What to produce - Your answer should be one number: the count of lines below that contain "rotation".

*** Material shown ***

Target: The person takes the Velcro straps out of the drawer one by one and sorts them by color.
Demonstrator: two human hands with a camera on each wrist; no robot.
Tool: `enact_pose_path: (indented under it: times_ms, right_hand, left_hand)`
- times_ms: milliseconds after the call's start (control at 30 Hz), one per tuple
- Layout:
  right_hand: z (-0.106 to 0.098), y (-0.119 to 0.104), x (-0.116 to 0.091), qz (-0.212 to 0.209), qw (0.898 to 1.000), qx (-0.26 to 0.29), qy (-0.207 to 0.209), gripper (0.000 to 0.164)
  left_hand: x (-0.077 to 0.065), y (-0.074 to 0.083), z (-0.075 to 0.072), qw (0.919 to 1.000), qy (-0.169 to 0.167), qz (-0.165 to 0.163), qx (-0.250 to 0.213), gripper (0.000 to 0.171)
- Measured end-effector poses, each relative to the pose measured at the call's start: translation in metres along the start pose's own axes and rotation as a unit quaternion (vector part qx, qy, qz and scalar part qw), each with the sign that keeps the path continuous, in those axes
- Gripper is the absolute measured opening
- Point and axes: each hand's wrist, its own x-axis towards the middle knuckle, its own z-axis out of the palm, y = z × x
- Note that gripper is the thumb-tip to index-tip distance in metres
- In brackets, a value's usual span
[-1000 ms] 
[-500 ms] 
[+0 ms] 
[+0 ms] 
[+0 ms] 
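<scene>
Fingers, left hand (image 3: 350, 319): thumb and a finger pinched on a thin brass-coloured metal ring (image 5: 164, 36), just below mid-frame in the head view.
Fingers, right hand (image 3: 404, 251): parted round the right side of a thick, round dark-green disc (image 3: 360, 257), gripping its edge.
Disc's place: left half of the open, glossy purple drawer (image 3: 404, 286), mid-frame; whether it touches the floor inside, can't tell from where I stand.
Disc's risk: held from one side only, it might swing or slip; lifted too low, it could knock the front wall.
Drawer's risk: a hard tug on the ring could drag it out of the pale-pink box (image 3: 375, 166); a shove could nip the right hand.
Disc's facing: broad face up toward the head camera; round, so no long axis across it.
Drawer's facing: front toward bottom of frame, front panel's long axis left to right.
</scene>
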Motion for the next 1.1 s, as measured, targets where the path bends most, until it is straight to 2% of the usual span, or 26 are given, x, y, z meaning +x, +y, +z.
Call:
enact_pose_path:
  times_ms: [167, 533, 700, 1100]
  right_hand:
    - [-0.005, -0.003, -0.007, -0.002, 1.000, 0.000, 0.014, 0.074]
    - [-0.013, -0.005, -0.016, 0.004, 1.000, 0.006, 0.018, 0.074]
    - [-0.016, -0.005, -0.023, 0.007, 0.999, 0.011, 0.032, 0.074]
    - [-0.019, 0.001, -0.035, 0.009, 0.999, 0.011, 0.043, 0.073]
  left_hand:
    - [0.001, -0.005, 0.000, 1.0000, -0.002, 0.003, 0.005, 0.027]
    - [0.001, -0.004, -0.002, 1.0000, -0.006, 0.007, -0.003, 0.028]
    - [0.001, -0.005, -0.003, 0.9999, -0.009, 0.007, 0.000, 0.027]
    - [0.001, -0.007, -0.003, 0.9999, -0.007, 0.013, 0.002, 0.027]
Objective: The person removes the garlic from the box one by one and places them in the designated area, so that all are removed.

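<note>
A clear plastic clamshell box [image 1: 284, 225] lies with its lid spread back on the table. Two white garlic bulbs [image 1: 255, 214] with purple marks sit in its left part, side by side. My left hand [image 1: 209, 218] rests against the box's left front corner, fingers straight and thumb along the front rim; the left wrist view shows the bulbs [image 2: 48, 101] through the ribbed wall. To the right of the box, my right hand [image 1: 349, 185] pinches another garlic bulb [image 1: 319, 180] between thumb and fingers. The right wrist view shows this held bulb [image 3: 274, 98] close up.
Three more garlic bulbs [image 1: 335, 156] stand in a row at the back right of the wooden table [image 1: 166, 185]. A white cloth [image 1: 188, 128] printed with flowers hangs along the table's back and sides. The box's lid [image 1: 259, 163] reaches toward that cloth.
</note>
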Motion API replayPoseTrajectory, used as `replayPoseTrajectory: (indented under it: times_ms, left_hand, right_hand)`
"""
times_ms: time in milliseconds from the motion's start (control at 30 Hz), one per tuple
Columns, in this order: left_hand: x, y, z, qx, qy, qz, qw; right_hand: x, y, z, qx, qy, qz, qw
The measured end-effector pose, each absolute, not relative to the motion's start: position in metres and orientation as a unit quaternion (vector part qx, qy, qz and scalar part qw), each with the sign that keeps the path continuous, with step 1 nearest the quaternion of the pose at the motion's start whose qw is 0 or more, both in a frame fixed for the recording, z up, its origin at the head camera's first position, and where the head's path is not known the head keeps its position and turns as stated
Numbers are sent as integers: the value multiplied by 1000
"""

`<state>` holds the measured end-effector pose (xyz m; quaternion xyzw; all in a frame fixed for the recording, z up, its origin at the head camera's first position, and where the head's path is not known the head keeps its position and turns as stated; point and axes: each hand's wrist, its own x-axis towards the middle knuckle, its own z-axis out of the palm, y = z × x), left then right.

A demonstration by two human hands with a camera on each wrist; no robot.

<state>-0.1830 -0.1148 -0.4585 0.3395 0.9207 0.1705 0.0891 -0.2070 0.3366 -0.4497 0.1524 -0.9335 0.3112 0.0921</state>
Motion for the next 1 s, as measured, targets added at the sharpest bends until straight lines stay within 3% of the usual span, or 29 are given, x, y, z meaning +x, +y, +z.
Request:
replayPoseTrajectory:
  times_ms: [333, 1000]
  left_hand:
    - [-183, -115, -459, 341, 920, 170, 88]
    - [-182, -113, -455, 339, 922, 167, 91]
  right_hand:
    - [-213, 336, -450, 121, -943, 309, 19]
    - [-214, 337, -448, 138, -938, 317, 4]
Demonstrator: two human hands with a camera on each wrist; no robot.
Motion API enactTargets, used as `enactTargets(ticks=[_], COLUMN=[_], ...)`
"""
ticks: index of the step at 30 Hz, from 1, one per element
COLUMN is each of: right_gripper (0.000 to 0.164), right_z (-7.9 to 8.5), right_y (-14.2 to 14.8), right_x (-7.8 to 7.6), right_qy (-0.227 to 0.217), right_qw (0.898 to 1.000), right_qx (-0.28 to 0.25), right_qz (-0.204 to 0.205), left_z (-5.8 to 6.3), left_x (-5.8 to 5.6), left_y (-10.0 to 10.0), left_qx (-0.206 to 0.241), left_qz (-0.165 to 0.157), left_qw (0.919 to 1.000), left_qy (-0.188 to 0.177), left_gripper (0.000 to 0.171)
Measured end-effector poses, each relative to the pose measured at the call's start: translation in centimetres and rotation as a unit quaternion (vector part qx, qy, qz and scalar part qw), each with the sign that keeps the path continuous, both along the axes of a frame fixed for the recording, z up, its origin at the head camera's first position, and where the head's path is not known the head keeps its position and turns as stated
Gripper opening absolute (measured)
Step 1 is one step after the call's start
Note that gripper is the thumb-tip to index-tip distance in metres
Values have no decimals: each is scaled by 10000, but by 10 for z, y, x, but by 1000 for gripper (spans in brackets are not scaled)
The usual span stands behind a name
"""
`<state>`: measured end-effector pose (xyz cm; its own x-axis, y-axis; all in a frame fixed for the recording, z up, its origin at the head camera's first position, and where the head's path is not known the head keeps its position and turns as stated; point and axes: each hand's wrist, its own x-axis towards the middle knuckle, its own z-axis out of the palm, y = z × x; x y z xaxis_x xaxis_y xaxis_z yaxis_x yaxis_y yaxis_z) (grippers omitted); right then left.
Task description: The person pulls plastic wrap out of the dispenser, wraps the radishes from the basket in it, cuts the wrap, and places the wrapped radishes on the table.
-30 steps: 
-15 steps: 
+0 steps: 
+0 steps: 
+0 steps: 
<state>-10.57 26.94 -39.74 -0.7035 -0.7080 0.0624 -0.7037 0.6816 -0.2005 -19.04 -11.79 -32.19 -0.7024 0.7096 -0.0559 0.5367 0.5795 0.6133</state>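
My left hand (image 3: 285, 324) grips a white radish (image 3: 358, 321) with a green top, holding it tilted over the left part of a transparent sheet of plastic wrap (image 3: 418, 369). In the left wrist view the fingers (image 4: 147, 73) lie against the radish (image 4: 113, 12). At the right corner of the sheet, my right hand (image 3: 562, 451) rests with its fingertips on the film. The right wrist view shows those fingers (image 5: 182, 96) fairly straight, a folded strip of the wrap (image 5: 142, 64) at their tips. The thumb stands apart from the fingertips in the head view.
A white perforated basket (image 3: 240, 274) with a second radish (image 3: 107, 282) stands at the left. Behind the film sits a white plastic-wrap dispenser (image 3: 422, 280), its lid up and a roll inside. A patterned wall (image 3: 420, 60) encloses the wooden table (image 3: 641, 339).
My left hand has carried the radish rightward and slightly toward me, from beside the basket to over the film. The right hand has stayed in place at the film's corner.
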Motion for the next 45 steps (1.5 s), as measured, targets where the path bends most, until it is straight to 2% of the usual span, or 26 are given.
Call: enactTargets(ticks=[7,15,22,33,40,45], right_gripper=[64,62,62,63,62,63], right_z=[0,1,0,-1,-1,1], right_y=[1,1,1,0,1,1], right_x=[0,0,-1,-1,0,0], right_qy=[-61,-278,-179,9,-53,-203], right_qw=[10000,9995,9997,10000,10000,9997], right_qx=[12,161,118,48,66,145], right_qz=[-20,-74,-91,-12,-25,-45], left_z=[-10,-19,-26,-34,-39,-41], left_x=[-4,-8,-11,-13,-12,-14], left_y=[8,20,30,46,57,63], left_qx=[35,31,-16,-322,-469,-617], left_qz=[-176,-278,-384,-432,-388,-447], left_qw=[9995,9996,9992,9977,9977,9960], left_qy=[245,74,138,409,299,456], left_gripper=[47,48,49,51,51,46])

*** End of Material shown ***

Written response - 2